---- COLLECTED DATA

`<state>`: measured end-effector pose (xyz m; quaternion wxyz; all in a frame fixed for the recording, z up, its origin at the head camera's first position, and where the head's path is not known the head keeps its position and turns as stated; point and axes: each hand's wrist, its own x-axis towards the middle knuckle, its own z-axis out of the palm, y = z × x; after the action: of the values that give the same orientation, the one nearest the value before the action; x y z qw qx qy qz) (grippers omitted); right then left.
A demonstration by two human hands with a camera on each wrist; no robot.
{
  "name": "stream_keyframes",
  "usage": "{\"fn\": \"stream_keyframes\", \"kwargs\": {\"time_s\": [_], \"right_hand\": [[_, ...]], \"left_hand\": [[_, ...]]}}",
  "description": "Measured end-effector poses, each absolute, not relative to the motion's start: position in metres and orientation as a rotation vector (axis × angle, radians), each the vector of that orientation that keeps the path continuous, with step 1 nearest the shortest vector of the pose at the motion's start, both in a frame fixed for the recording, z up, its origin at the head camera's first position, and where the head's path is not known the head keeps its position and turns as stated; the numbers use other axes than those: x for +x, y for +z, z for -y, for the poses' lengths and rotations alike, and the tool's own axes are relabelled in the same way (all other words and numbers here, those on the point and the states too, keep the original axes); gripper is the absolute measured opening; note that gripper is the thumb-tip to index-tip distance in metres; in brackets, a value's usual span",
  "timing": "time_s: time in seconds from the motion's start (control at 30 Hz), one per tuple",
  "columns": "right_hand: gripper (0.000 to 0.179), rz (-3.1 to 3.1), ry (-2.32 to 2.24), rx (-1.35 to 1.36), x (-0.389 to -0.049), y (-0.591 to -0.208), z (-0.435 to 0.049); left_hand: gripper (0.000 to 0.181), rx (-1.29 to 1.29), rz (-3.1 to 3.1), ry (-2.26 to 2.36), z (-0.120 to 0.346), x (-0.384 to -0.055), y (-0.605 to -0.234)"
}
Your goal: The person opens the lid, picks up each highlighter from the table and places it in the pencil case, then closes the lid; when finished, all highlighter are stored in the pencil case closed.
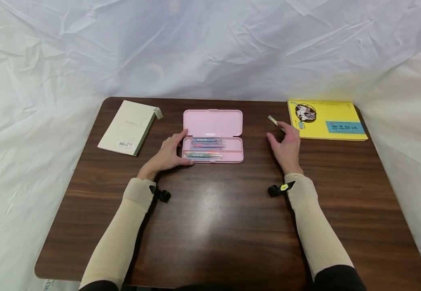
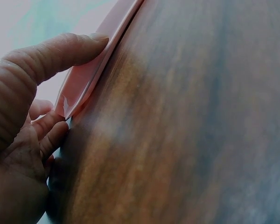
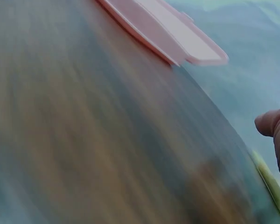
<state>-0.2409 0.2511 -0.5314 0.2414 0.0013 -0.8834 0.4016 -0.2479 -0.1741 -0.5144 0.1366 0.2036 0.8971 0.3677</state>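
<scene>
A pink pencil case (image 1: 213,123) lies with its lid folded back. Several pens (image 1: 206,145) rest in its tray. My left hand (image 1: 166,153) grips the case's left end, thumb at the front edge and fingers toward the hinge; in the left wrist view the thumb (image 2: 60,53) presses on the pink rim. To the right of the case, my right hand (image 1: 286,145) has thumb and forefinger spread apart. A small pale, short stick-like thing (image 1: 273,120) is right at its forefinger tip. In the right wrist view only the thumb (image 3: 275,126) shows.
A cream book (image 1: 126,127) lies at the left, with a small white block (image 1: 158,112) at its upper right corner. At the right back is a yellow book (image 1: 323,117). White sheeting (image 1: 210,48) hangs behind the dark wooden table (image 1: 210,226).
</scene>
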Motion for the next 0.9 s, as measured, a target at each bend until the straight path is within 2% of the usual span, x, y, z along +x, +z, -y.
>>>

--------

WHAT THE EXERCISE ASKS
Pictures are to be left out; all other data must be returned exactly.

SOLUTION FOR THIS EXERCISE
`<state>`: measured end-effector pose (xyz m; quaternion wxyz; all in a frame fixed for the recording, z up, its origin at the head camera's first position, and where the head's path is not known the head keeps its position and turns as stated; point and axes: each hand's wrist, its own x-axis towards the middle knuckle, its own z-axis out of the palm, y = z × x; after the action: of the values that give the same orientation, the one nearest the value before the action; x y z qw qx qy qz) (grippers omitted); right then left.
A demonstration by two human hands with a camera on each wrist; no robot.
{
  "name": "stream_keyframes",
  "usage": "{\"fn\": \"stream_keyframes\", \"kwargs\": {\"time_s\": [_], \"right_hand\": [[_, ...]], \"left_hand\": [[_, ...]]}}",
  "description": "Measured end-effector poses, each absolute, not relative to the motion's start: position in metres and orientation as a rotation vector (axis × angle, radians), each the vector of that orientation that keeps the path continuous, with step 1 nearest the shortest vector of the pose at the motion's start, both in a frame fixed for the recording, z up, its origin at the head camera's first position, and where the head's path is not known the head keeps its position and turns as stated; the numbers use other axes than those: x for +x, y for +z, z for -y, for the poses' lengths and rotations alike, and the tool's own axes are relabelled in the same way (all other words and numbers here, those on the point and the states too, keep the original axes); gripper is the absolute measured opening; note that gripper is the thumb-tip to index-tip distance in metres; in brackets, a value's usual span",
  "timing": "time_s: time in seconds from the motion's start (control at 30 Hz), one per tuple",
  "columns": "right_hand: gripper (0.000 to 0.179), rz (-3.1 to 3.1), ry (-2.32 to 2.24), rx (-1.35 to 1.36), x (-0.389 to -0.049), y (-0.591 to -0.208), z (-0.435 to 0.049); left_hand: gripper (0.000 to 0.181), rx (-1.29 to 1.29), rz (-3.1 to 3.1), ry (-2.26 to 2.36), z (-0.120 to 0.346), x (-0.384 to -0.055), y (-0.605 to -0.234)"
}
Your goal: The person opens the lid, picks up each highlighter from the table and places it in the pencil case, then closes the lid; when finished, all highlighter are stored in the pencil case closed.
<state>-0.2409 0.2511 -0.5314 0.2414 0.0013 -0.8834 0.4016 -0.2479 -0.1741 -0.5144 0.1366 0.2036 0.8971 0.3677</state>
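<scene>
A pink pencil case (image 1: 213,123) lies with its lid folded back. Several pens (image 1: 206,145) rest in its tray. My left hand (image 1: 166,153) grips the case's left end, thumb at the front edge and fingers toward the hinge; in the left wrist view the thumb (image 2: 60,53) presses on the pink rim. To the right of the case, my right hand (image 1: 286,145) has thumb and forefinger spread apart. A small pale, short stick-like thing (image 1: 273,120) is right at its forefinger tip. In the right wrist view only the thumb (image 3: 275,126) shows.
A cream book (image 1: 126,127) lies at the left, with a small white block (image 1: 158,112) at its upper right corner. At the right back is a yellow book (image 1: 323,117). White sheeting (image 1: 210,48) hangs behind the dark wooden table (image 1: 210,226).
</scene>
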Motion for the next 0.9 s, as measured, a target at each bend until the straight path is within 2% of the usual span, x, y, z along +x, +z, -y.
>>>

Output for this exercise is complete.